Paul Allen is no imitator; or, rather, no imitator of
any one man; but he is of many:—and there is nothing
beautiful, sarcastick, eloquent, strange, touching, or sublime,
in another, which, when he encounters it, will not
instantly beget a correspondent expression in him. I can
always tell what he has been reading, when he comes out,
on any uncommon occasion. He is very like Burke, at
times; and throws away more genuine poetry, without
knowing it, upon the daily transactions of commercial
and political gossipping, than any living writer; and
this, too, while that which he husbands and hoards for
poetry, is often the very refuse of an exhausted mind;
the dregs and dross of a crucible, where the gold and
fire, of earth and sky, have been undergoing the most
beautiful transmutation, for the entertainment of children.

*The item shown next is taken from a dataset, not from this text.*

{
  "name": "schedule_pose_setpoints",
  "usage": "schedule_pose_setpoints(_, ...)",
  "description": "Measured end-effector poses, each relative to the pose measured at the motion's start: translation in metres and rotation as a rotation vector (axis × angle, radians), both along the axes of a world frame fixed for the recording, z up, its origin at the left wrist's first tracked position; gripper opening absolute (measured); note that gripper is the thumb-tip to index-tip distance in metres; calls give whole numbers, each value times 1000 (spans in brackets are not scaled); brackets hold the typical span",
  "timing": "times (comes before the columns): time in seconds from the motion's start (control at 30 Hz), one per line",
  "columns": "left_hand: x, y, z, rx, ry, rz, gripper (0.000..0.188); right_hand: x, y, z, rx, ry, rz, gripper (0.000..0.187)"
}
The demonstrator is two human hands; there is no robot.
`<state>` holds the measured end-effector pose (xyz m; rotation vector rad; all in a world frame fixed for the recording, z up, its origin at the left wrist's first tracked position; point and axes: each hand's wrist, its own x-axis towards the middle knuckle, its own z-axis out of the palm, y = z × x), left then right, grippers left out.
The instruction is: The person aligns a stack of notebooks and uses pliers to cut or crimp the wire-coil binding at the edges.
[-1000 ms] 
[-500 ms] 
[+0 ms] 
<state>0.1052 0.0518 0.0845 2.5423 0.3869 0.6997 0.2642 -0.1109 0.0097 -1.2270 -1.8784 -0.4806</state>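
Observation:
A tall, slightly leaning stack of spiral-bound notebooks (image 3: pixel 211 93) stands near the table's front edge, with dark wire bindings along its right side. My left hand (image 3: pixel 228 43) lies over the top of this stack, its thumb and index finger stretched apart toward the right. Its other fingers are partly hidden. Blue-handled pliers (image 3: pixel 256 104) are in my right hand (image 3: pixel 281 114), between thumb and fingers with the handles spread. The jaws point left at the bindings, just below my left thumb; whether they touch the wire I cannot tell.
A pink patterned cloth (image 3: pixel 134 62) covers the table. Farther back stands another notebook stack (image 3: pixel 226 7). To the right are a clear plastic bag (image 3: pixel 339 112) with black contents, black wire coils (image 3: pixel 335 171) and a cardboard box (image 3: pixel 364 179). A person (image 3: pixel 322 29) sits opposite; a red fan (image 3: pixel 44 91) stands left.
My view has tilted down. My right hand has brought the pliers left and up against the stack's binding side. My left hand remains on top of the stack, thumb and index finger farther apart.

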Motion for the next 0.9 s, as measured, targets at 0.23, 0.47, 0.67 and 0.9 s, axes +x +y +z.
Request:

He is a man that would throw pearls and diamonds
into the furnace, to see what colour their smoke would
be; and then gather up the ashes and cinders; put them
carefully by, in a golden urn, write thereon; with all his
might, a deep and sad inscription to the emptiness and
mutability of all earthly enjoyment—and fall asleep with
it in his arms. He has no colloquial power—yet the
company of few people is more pleasant, to them that
know him intimately.

He has written, successively, for the United States' Gazette;—the
Port Folio, before it was dead and damned;
—the Baltimore Telegraph, of which he was the Editor
for many years, when it was in the zenith;—the Portico;
---a poem, called Noah;—and volume after volume, of editorial
matter, for the Journal of the Times, and the
Morning Chronicle.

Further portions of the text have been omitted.